— EXERCISE OBJECTIVE —
What you return must match the listing below exactly.

——————

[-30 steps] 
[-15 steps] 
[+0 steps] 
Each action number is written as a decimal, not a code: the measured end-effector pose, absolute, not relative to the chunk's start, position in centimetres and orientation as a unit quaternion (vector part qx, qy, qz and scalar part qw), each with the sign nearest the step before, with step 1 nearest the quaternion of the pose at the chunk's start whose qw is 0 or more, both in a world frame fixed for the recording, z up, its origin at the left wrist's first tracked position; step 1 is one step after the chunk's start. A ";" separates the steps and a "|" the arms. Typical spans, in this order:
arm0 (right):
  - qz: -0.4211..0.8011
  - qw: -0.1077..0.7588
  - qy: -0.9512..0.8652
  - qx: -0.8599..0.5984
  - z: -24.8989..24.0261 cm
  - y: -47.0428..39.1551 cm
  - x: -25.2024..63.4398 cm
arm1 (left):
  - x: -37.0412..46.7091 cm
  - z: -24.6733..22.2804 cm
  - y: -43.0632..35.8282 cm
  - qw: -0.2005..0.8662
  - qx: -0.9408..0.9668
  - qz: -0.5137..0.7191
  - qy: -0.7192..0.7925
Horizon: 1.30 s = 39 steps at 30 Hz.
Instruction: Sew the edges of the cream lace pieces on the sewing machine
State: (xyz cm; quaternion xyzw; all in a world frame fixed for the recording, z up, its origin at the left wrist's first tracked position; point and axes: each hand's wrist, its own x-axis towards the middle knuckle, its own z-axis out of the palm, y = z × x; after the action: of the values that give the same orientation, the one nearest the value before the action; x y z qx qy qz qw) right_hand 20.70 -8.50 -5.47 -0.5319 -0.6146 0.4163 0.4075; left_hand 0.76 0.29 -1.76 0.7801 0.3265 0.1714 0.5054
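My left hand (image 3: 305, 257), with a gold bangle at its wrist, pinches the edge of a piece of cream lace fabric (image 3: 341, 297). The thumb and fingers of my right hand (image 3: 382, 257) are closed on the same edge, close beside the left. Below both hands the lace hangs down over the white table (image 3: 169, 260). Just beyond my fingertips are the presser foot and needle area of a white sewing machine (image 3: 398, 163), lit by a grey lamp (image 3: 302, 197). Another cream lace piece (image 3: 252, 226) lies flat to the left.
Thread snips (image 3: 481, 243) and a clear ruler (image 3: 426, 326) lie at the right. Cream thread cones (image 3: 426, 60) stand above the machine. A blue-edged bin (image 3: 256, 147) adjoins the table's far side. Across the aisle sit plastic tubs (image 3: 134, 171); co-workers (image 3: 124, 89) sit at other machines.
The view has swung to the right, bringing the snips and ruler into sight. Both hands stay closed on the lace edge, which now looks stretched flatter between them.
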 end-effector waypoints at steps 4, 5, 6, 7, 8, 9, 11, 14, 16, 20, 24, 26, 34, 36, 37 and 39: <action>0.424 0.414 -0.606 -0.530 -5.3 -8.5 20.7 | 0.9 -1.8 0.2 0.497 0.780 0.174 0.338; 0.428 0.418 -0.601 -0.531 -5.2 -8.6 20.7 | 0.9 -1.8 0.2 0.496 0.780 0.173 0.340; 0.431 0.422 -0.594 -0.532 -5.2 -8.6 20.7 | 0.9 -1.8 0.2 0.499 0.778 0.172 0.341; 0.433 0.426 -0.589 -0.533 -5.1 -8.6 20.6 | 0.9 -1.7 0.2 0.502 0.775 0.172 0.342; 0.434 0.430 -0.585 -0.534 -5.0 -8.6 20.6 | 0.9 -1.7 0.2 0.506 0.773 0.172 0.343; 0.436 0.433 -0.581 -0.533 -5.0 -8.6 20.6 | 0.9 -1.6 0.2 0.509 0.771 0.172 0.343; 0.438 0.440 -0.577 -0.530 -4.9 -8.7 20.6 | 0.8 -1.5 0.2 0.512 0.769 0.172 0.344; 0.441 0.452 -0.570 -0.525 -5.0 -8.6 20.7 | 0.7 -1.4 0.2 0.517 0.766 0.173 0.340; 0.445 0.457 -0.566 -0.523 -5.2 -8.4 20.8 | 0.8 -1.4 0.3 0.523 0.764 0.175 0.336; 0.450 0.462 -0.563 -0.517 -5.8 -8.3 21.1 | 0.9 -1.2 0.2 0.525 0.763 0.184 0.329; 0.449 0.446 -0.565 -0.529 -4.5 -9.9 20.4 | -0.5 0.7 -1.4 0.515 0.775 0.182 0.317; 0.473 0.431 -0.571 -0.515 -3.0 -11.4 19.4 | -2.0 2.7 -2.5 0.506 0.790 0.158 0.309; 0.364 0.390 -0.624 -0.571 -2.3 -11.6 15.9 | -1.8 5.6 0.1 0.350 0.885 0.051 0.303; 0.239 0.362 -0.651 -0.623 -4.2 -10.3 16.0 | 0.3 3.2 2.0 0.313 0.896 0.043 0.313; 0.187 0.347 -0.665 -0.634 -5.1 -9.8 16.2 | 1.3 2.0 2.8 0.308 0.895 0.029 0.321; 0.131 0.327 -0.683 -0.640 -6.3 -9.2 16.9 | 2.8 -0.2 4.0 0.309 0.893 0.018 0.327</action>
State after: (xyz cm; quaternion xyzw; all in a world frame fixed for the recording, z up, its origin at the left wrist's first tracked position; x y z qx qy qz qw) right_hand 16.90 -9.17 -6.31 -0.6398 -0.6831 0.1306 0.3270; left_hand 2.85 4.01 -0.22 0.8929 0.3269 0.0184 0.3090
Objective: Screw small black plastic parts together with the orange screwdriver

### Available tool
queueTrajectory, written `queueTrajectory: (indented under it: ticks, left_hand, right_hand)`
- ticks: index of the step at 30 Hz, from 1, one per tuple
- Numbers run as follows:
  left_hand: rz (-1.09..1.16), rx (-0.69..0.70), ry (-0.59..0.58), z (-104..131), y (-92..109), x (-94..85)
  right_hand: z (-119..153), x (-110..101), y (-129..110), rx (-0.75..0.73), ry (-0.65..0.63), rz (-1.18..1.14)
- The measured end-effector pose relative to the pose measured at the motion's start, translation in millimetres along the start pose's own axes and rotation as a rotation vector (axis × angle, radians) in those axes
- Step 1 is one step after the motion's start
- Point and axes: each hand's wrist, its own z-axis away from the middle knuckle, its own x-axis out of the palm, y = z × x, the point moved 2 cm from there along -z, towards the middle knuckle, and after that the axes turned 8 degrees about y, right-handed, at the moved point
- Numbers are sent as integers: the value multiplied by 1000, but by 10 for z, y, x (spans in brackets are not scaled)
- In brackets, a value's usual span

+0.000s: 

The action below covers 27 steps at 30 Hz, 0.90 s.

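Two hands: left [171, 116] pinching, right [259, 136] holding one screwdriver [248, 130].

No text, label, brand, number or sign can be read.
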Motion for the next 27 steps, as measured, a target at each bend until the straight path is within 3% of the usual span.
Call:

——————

— ANSWER SECTION —
[-30 steps] 
[-15 steps] 
[+0 steps] 
Each action number is written as a decimal, not a code: the measured end-effector pose, absolute, not relative to the chunk's start, position in centimetres and orientation as a unit quaternion (vector part qx, qy, qz and scalar part qw), each with the sign nearest the step before, with step 1 nearest the quaternion of the pose at the chunk's start whose qw is 0 or more, both in a world frame fixed for the recording, z up, its origin at the left wrist's first tracked position; step 1 is one step after the chunk's start. A ";" separates the steps and a "|" the arms. Typical spans, in this order:
arm0 (right):
  - qz: -0.4211..0.8011
  - qw: -0.1077..0.7588
  - qy: -0.9512..0.8652
  - qx: -0.8599..0.5984
  - z: -24.8989..24.0261 cm
  - y: -47.0428..39.1551 cm
  - x: -25.2024..63.4398 cm
arm1 (left):
  - x: -37.0412..46.7091 cm
  - z: -24.6733..22.2804 cm
  - y: -43.0632..35.8282 cm
  - qw: -0.2005..0.8662
  - qx: -0.9408..0.9668
  - qz: -0.5137..0.7191
  - qy: -0.7192..0.7925
Horizon: 1.30 s = 39 steps at 30 Hz.
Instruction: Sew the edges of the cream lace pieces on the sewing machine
State: (xyz cm; quaternion xyzw; all in a world frame fixed for the recording, z up, its origin at the left wrist's first tracked position; point and axes: each hand's wrist, its own x-axis towards the middle knuckle, its own z-axis out of the palm, y = z × x; after the action: of the values that give the same orientation, the one nearest the value before the action; x y z qx qy qz qw) right_hand 20.70 -8.50 -5.47 -0.5319 -0.6146 0.4163 0.4075; left_hand 0.76 0.29 -1.76 0.7801 0.3265 0.1714 0.5054
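My left hand (image 3: 305, 257), with a gold bangle at its wrist, pinches the edge of a piece of cream lace fabric (image 3: 341, 297). The thumb and fingers of my right hand (image 3: 382, 257) are closed on the same edge, close beside the left. Below both hands the lace hangs down over the white table (image 3: 169, 260). Just beyond my fingertips are the presser foot and needle area of a white sewing machine (image 3: 398, 163), lit by a grey lamp (image 3: 302, 197). Another cream lace piece (image 3: 252, 226) lies flat to the left.
Thread snips (image 3: 481, 243) and a clear ruler (image 3: 426, 326) lie at the right. Cream thread cones (image 3: 426, 60) stand above the machine. A blue-edged bin (image 3: 256, 147) adjoins the table's far side. Across the aisle sit plastic tubs (image 3: 134, 171); co-workers (image 3: 124, 89) sit at other machines.
The view has swung to the right, bringing the snips and ruler into sight. Both hands stay closed on the lace edge, which now looks stretched flatter between them.
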 end-effector waypoints at steps 4, 5, 6, 7, 8, 9, 11, 14, 16, 20, 24, 26, 34, 36, 37 and 39: <action>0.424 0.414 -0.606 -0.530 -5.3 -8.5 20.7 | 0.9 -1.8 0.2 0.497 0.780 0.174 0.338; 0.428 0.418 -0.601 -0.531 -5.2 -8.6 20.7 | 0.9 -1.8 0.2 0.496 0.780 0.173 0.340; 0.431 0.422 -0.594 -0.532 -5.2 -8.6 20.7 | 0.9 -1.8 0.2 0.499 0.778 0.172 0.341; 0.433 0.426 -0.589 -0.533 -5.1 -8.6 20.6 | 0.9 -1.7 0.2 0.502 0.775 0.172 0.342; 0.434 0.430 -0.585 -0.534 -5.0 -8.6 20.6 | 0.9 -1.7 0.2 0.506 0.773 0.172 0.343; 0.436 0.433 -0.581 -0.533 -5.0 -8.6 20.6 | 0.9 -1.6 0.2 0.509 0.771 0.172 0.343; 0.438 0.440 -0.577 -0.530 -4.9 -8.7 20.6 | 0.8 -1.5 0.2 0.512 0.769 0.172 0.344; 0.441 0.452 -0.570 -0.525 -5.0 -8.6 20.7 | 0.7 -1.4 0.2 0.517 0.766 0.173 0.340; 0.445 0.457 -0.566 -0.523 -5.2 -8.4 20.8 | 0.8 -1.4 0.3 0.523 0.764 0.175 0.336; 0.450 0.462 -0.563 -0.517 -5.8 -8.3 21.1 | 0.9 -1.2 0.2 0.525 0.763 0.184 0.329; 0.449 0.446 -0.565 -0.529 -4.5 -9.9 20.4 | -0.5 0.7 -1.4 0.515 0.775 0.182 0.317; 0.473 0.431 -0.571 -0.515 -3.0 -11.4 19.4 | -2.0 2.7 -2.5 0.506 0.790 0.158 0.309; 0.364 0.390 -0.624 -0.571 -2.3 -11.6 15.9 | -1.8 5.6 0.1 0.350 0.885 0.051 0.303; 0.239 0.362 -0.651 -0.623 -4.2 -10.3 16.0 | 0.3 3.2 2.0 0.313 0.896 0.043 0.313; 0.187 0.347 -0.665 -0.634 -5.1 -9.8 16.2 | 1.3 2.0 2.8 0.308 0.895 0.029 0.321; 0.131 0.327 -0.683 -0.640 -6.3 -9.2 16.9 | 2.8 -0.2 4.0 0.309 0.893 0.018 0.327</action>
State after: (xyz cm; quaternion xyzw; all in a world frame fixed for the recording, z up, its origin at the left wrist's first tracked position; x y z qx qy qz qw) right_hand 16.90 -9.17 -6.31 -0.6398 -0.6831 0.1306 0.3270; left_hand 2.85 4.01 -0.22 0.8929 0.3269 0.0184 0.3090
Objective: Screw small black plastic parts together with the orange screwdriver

### Available tool
queueTrajectory, written `queueTrajectory: (indented under it: ticks, left_hand, right_hand)`
- ticks: index of the step at 30 Hz, from 1, one per tuple
- Numbers run as follows:
  left_hand: rz (-1.09..1.16), rx (-0.69..0.70), ry (-0.59..0.58), z (-104..131), y (-92..109), x (-94..85)
  right_hand: z (-119..153), x (-110..101), y (-129..110), rx (-0.75..0.73), ry (-0.65..0.63), rz (-1.18..1.14)
- The measured end-effector pose relative to the pose measured at the motion's start, translation in millimetres along the start pose's own axes and rotation as a rotation vector (axis × angle, radians) in those axes
- Step 1 is one step after the motion's start
- Point and axes: each hand's wrist, its own z-axis away from the middle knuckle, its own x-axis out of the palm, y = z × x, the point moved 2 cm from there along -z, towards the middle knuckle, and after that the axes turned 8 degrees about y, right-handed, at the moved point
- Numbers are sent as integers: the value multiplied by 1000, but by 10 for z, y, x (spans in brackets are not scaled)
- In brackets, a value's usual span

+0.000s: 

The action below covers 27 steps at 30 Hz, 0.90 s.

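Two hands: left [171, 116] pinching, right [259, 136] holding one screwdriver [248, 130].

No text, label, brand, number or sign can be read.
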Motion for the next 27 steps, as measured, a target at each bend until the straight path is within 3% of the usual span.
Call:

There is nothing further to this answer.